J’aimerais ça pouvoir dire que je vais bien.
J’aimerais ça pouvoir répondre au téléphone et ne pas avoir à prendre des grandes inspirations pour stabiliser ma voix avant de décrocher, question de ne pas inquiéter mon père avec mon trémolo.
J’aimerais ça que le mode shuffle de ma playlist ne soit pas une roulette russe. Croiser les doigts pour ne pas tomber sur une de nos chansons, parce que j’ai pas encore le courage de les effacer.
Mais pourtant, tous les jours à 13h, je me fais rappeler par notre premier ministre et Radio-Canada que le Québec a arrêté de tourner. Que les gens meurent par centaines. Que je ne suis pas une infirmière qui se bat pour sauver des vies au premier rang.
Tout ce qu’on me demande, c’est de m’assoir et de magasiner en ligne jusqu’en septembre, jour où j’entrerai dans un nouveau programme à l’université. Devant l’incertitude qu’est devenu notre monde, je me réveille tout de même en pleurant, parce que je me suis récemment fait briser le cœur par une relation dont j’espérais plus. Je réalise chaque matin avec effroi que c’est bien ma réalité. Je n’ai pas rêvé, je vais devoir affronter une autre journée.
Si j’avais formulé cette phrase il y a deux mois, j’aurais tout simplement dit : « Je suis stressée de laisser partir les deux dernières années de ma vie, d’aller à l’université et de dire au revoir à cet avenir avec lui, qui n’arrivera jamais. Je suis en deuil et je suis anxieuse. »
Mais aujourd’hui, les nouvelles me lèvent le cœur. Je me sens mal et coupable. Je pleure pour les mauvaises raisons. Je suis en santé. Je ne suis pas en détresse financière.
La Covid-19 fait de l’ombre à tout le reste. Elle a beau être la reine du malheur, ça n’empêche pas les autres émotions de se tailler une place et d’être valides. Pour certaines personnes, c’est difficile à comprendre. « Ça pourrait être pire! » « Tu passes tes journées à la maison, tu as tout ton temps pour faire ce qui te plait, profite-en! »
As-tu déjà essayé de te faire un masque pour le visage en pleurant? Ça tient pas fort, l’argile, en dessous de l’eau salée qui coule sur tes joues.
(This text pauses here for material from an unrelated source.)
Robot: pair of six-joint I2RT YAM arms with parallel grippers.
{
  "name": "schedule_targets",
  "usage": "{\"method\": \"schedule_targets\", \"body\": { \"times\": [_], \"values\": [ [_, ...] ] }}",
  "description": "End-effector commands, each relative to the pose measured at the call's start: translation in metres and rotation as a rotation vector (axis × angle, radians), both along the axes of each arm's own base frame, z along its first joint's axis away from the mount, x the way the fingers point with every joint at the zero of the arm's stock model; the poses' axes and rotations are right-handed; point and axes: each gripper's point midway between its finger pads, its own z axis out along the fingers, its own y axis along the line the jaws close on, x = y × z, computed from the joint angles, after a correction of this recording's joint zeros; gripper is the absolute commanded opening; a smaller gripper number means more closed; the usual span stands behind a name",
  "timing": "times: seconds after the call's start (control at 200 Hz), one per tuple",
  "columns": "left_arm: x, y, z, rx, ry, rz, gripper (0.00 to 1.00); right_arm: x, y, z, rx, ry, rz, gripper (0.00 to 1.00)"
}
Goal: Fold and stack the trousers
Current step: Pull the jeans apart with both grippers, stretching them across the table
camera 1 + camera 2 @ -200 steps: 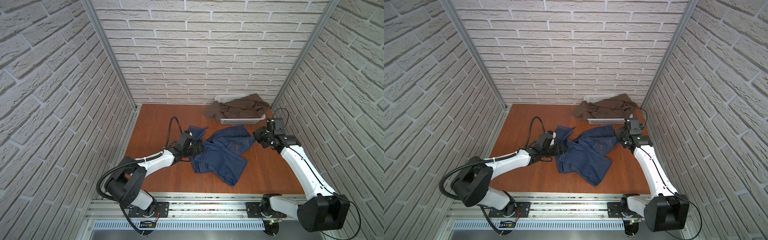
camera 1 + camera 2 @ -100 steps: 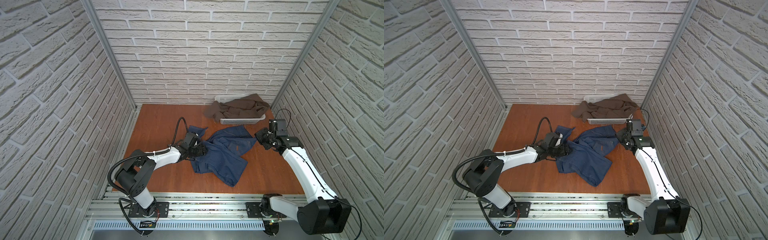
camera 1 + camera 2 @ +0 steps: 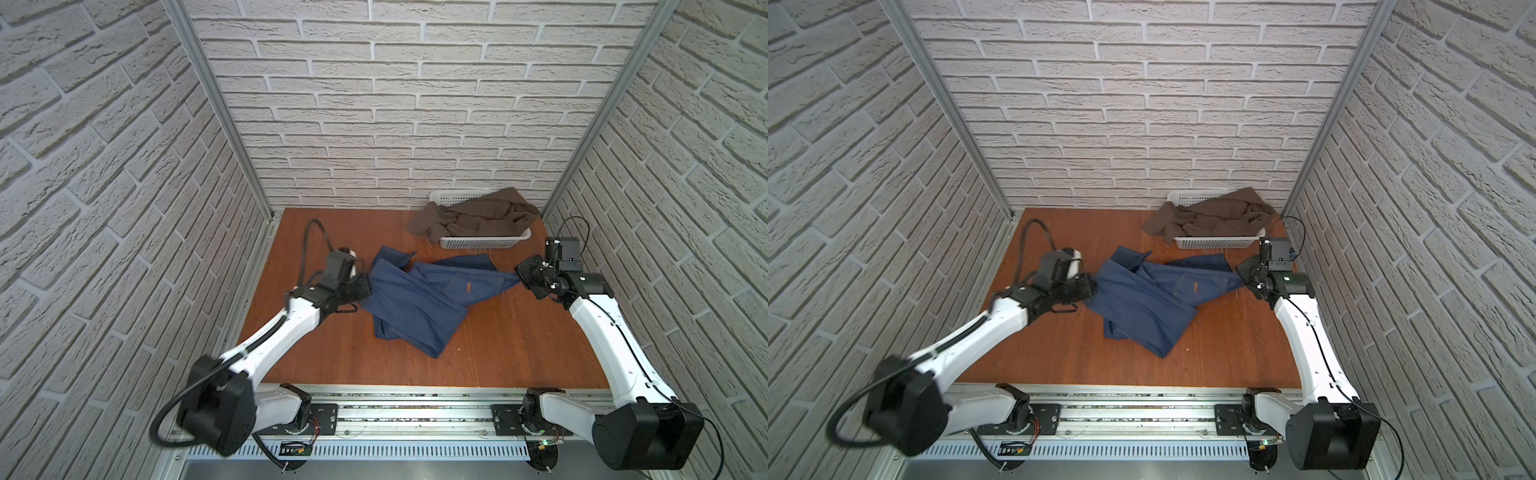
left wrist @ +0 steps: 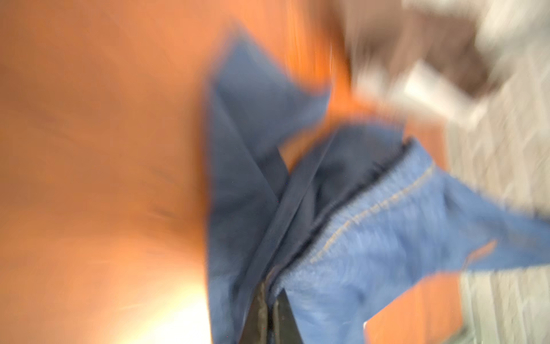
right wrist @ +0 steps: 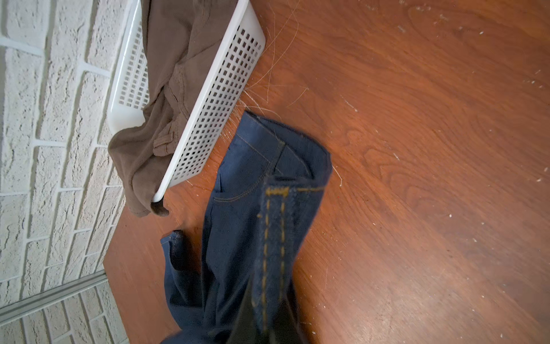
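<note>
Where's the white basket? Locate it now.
In both top views the white basket sits in the table's far right corner, holding a brown garment, just beyond the jeans.

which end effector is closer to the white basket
Right. The right end effector, shut on the jeans, sits in front of the right end of the white basket. The left end effector, also gripping them, is farther off to the left.

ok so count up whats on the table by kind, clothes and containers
jeans: 1
brown clothes heap: 1 (I cannot tell how many pieces are in it)
white basket: 1
total: 3
</note>
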Motion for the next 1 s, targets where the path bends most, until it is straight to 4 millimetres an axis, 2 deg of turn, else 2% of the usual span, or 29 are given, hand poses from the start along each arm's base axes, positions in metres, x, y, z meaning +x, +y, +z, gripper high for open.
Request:
{"method": "schedule_targets", "body": {
  "times": [0.0, 0.055, 0.15, 0.24, 0.42, 0.525, 0.62, 0.685, 0.785, 0.825, 0.885, 0.995],
  "values": [
    [-0.013, 0.110, 0.071, 0.139, -0.147, 0.287, 0.00, -0.003, -0.027, 0.031, -0.055, -0.092, -0.065, 0.05],
    [-0.022, 0.150, 0.096, 0.164, -0.188, 0.399, 0.00, -0.005, -0.037, 0.033, -0.052, -0.096, -0.090, 0.06],
    [-0.031, 0.198, 0.121, 0.168, -0.222, 0.530, 0.00, -0.008, -0.051, 0.031, -0.038, -0.093, -0.128, 0.06],
    [-0.033, 0.232, 0.125, 0.129, -0.217, 0.631, 0.00, -0.010, -0.063, 0.027, -0.019, -0.091, -0.160, 0.06],
    [-0.038, 0.275, 0.120, 0.002, -0.216, 0.786, 0.00, -0.020, -0.080, 0.020, 0.005, -0.079, -0.210, 0.06],
    [-0.040, 0.289, 0.114, -0.034, -0.212, 0.831, 0.00, -0.026, -0.088, 0.016, 0.008, -0.071, -0.237, 0.06],
    [-0.032, 0.294, 0.107, -0.079, -0.193, 0.827, 0.00, -0.021, -0.090, 0.010, 0.035, -0.069, -0.247, 0.05],
    [-0.019, 0.295, 0.104, -0.125, -0.187, 0.812, 0.00, -0.011, -0.087, 0.007, 0.080, -0.072, -0.236, 0.06],
    [0.004, 0.298, 0.106, -0.199, -0.188, 0.781, 0.00, 0.019, -0.073, 0.010, 0.192, -0.103, -0.175, 0.06],
    [0.012, 0.299, 0.110, -0.221, -0.187, 0.767, 0.00, 0.031, -0.067, 0.015, 0.226, -0.127, -0.155, 0.05],
    [0.022, 0.302, 0.119, -0.244, -0.194, 0.749, 0.00, 0.049, -0.058, 0.034, 0.256, -0.172, -0.116, 0.06],
    [0.026, 0.306, 0.145, -0.225, -0.234, 0.743, 0.00, 0.058, -0.056, 0.077, 0.227, -0.272, -0.108, 0.06]
  ]
}}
Mais merci du conseil, je vais profiter de mes longues nuits de sommeil réparatrices remplies d’insomnie et de mon trop de temps libre, seule avec mes pensées néfastes.
Ça rend également la communication et le support difficile, parce que tout le monde vit des difficultés. On ne veut pas accabler ses amis qui ont eu aussi beaucoup à gérer, ou encore jouer à celui ou celle qui a le plus mal. Évidemment, on ne gagnerait sûrement pas. Sauf qu’on a pas besoin d’être le pire pour en avoir juste assez pour souffrir. Je pourrais endurer plus…mais je pourrais également endurer bien moins.
Même si la Terre arrête, que l’économie est gelée et que les magazines ont oublié les scandales américains pour laisser place au virus, t’as le droit d’avoir mal. Ta vie n’arrête pas, elle. Peu importe ce que tu ressens, que ce soit lié à des problèmes personnels ou à la Covid, ça a raison d’être.
Ne laisse personne minimiser tes émotions. Prends tous les bains qui te feront du bien. Écris tout ce qui t’apaisera. Réduis ta consommation d’information si c’est ce dont tu as besoin.
Dans un monde où la Covid-19 prend toute la place, n’oublie pas de prendre la tienne. Tu existes encore. C’est difficile de vivre des émotions lourdes en temps de pandémie. Ça demande plus de force. Ça rend la solitude plus poignante. Appelle tes proches ou un professionnel, fais-toi entendre malgré tout.
Il n’y aura pas de recette magique, mais sache que tu n’es pas seul.e là-dedans. Un jour, ça va vraiment bien aller. Peut-être pas aujourd’hui, peut-être pas demain non plus, mais c’est correct ainsi.